La route continue au détour de petits chemins, nous tombons sur une autre fête. Ici le style musical est différent, un peu plus house, l’endroit est également bien rempli, l’ambiance est aussi bonne que sur notre premier camp. Malgré les booms du sound system, nous parvenons à échanger avec un petit groupe. « À une époque la teuf c’était mon seul sport, danser pendant 12 heures d’affilée. Tu dépenses toutes tes calories, il y a même des gens qui utilisent l’application pour compter les pas et les calorie dépensées, quand tu fais ça tu te rends compte qu’à la fin de la soirée t’as éliminé tout ton whisky coca. » Pour un autre, « Dans la teuf tu retrouves ce truc où tu vas essayer de te changer les idées, échapper à ta réalité. Tu te dépenses, tu te vides la tête. »


CARTON ROUGE

Il est maintenant un peu moins de 6h du matin, le Bois de Vincennes ne désemplit pas, le soleil se lève, les danseurs dansent, les Djs mixent, des promeneurs se promènent, les grenouilles coassent et les systèmes son crachent encore. Bientôt il va falloir arrêter la musique et remballer le matos.
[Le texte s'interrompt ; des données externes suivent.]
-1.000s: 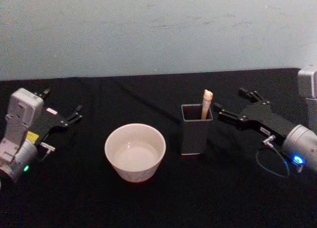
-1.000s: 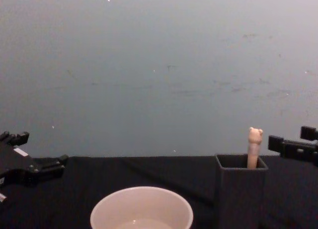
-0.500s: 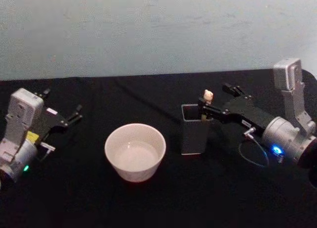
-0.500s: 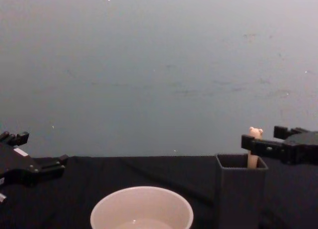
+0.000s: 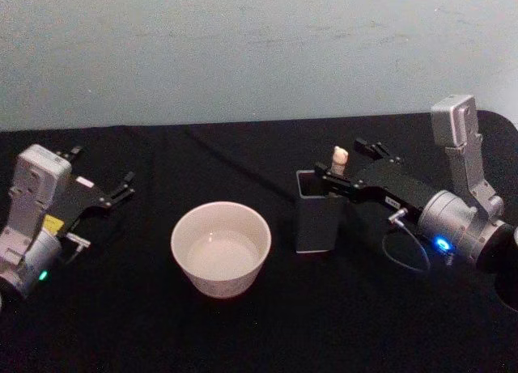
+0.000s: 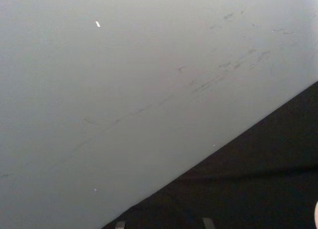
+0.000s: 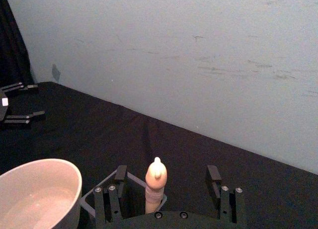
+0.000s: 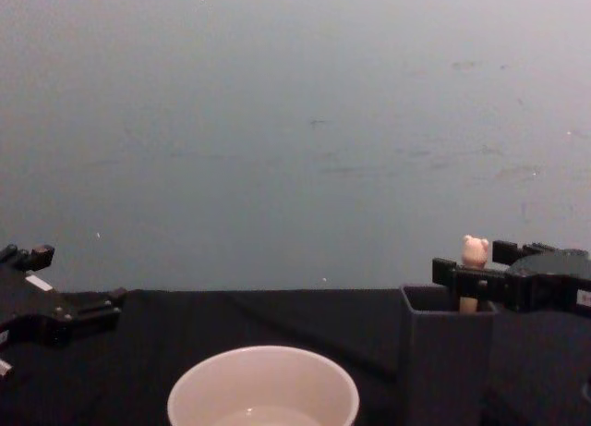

Comme souvent, et heureusement, beaucoup sont encore présents pour aider. La soirée des Patates Braves se sera déroulée sans heurts. On aura quand-même aperçu les policiers, arbitre de la rencontre, mettre un petit coup de taser à un vagabond qui passait par là, carton rouge. On aura entendu ces messieurs de la maréchaussée nous dire « on s’en fout de la drogue, on cherche ce mec ! » Tout est bien qui finit bien, ou presque. Si la teuf n’est pas un sport, il faut reconnaître que c’est quand-même sportif.